31/1/11

La ideología de la ciencia.


Existen en este mundo altos e infranqueables muros que nos es del todo imposible franquear. Ante ellos, nuestra única opción es dar media vuelta y volver, sombríos y cabizbajos, por el mismo lugar por donde hemos venido. Uno de esos altos muros es, sin lugar a dudas, la llamada verdad científica. Cuando nos confrontamos con ella, con aquello que es considerado como verdadero por la ciencia, comprendemos de inmediato que no tenemos nada que hacer, si no abandonar o desistir.

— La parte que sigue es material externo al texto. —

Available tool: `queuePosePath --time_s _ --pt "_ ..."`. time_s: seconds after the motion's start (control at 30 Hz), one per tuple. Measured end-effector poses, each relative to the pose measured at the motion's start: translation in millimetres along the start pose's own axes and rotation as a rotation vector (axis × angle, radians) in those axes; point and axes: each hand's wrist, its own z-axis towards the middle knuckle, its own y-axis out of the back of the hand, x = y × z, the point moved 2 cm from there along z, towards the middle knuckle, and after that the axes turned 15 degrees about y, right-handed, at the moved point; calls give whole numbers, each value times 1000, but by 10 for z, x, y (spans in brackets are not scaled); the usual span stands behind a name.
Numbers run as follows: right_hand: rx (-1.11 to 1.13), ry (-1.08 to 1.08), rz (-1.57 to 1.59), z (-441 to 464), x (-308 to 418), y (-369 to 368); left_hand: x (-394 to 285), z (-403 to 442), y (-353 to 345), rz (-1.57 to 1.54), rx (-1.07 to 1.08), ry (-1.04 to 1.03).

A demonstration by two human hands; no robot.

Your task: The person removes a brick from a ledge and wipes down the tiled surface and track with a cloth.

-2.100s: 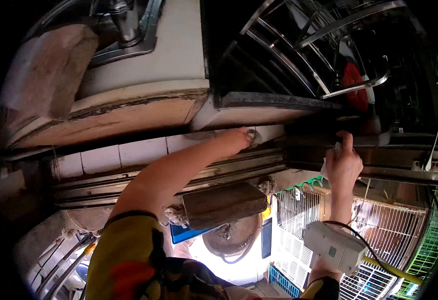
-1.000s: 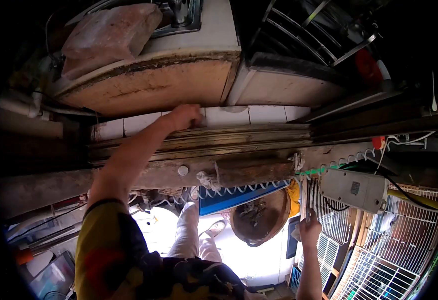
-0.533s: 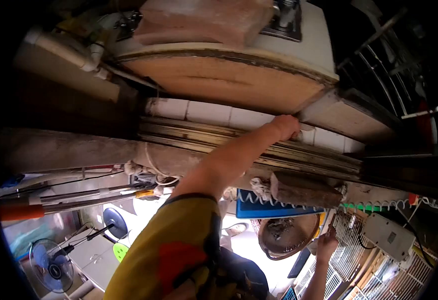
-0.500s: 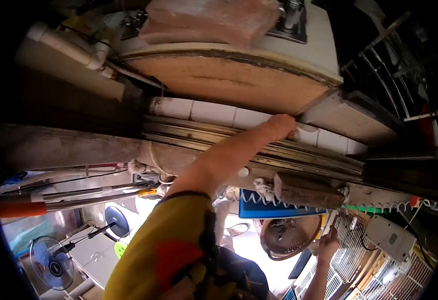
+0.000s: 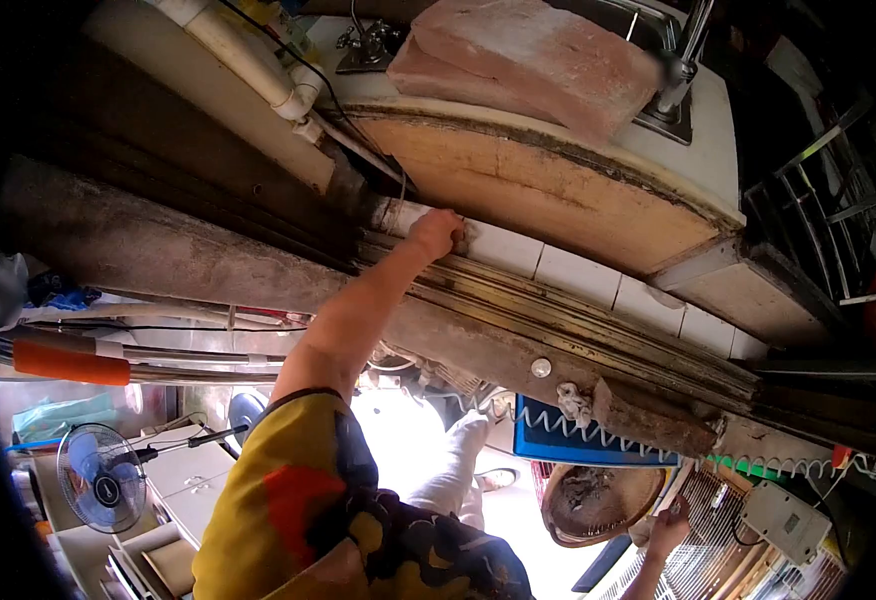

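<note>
My left hand point(image 5: 438, 235) is closed, its fingers pressed to the left part of a white tile strip point(image 5: 498, 248); a small thing at its fingertips is too hidden to name. Grooved metal rails point(image 5: 558, 315) run just below the tiles, under my left forearm. Above them is the tan curved front point(image 5: 548, 190) of a counter. Low on the right, my right hand point(image 5: 668, 530) is closed around something small and pale that I cannot make out. It is beside a round brown basin point(image 5: 603, 505) and near a wire cage.
A pinkish block point(image 5: 528, 60) lies on the counter by a faucet point(image 5: 676, 85). A ledge holds a small white disc point(image 5: 542, 368) and a brown block point(image 5: 653, 420). Lower down are a coiled cord, a grey box point(image 5: 786, 522), a fan point(image 5: 103, 478) and an orange-handled pole point(image 5: 73, 362).
My left hand has moved left along the tiles from near their right part. My right hand, earlier up by the dark ledge, is now low by the basin. The camera view has shifted and tilted.
</note>
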Motion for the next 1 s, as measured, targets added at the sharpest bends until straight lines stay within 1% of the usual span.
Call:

Sabemos que la verdad científica es siempre objetiva, clara, concisa, firme, impoluta, sin posibilidad de ser contaminada por cualquier tipo de ideas o de ideologías. Así, cualquier otro pensamiento discordante debe doblegarse y rendirse ante una verdad que se considera incuestionable, muy por encima del pensamiento de cualquier persona particular. Por ello, es común aceptarse, por ejemplo, que cualquier idea filosófica no pasa de simple palabrería al ser comparada con la ciencia y con sus sólidas verdades. Y esto porque, como se sabe, la ciencia, en su diáfana pureza intelectual, está siempre exenta de cualquier ideología o de cualquier pensamiento filosófico.

Pues bien, en realidad esto es completamente falso. Toda la ciencia, así como cualquier verdad por ella obtenida, se basa siempre en una ideología, en una ideología muy concreta y característica. Esta ideología, este conjunto riguroso y orgánico de ideas, es el llamado método científico. Y únicamente aquellos enunciados alcanzados por medio de este método, de estas ideas, son considerados por la ciencia como verdades científicas. Porque dicho método científico, forjado y elaborado por la filosofía del conocimiento, tiene como único propósito conducir al estudioso a un conocimiento siempre lo más próximo posible de la realidad.

Conviene aclarar que el método científico no es, en realidad, un único método, sino un conjunto de metodologías. Las ciencias experimentales como la física, la química o la biología, aquellas que más fácilmente se asocian al concepto popular de ciencia, utilizan una de sus variedades, el llamado método empírico-analítico. Dicho método combina procedimientos propios de otros dos métodos científicos más simples: la lógica y el empirismo. Así, para que un determinado enunciado pueda ser considerado por ellas como verdad científica, deberá satisfacer tanto las exigencias teóricas propias de la lógica como las exigencias experimentales que son propias del empirismo.

El empirismo determina que un mismo experimento, partiendo de unas mismas condiciones iniciales, deberá dar siempre el mismo resultado. Sin embargo, cuando se analizan realidades complejas, sujetas a una gran cantidad de factores y variables, esta regla acaba por ser relativizada. Pasa entonces a aceptarse como verdad empírica aquel enunciado en cuya experimentación el resultado se repite casi siempre. Y son complicados cálculos estadísticos los encargados precisamente de determinar si una cosa se repite o no casi siempre. Así, el método científico acaba por añadir al suyo elementos de otro método o procedimiento: la estadística.

Por ejemplo, es frecuente considerar como verdad científica un enunciado lógico que, al ser experimentado más de 30 veces, da casi siempre el mismo resultado y que, cuando que no lo da, lo hace con una probabilidad estadística inferior al 5%. Esta verdad científica, así definida, asumiendo en sí misma una determinada probabilidad de error, puede parecernos en principio algo decepcionante. Pero no por ello dejan de ser, objetivamente, la más razonable forma de alcanzar la verdad.

No cabe duda de que el método científico, particularmente su elaborado y complejo método empírico-analitico, constituye el mejor método filosófico posible para llegar al conocimiento de la realidad, para alcanzar la verdad objetiva. Sus exigentes procedimientos, su compleja y fundamentada ideología, nos permiten afirmar que la verdad científica será siempre superior a cualquier otra verdad obtenida por cualquier otro método.

Resulta, sin embargo, sorprendente la actitud arrogante de muchos científicos experimentales que afirman frecuentemente que la ciencia, aquella que practican, es superior a la filosofía o a cualquier tipo de ideas o ideologías. Ignoran por completo, o bien desprecian, el hecho de que su ciencia, así como todas sus verdades científicas, se basan en conceptos y en ideas filosóficas, en una concreta y arbitraria ideología… Y es precisamente en la grandeza de esa ideología que reside la enorme grandeza de la ciencia.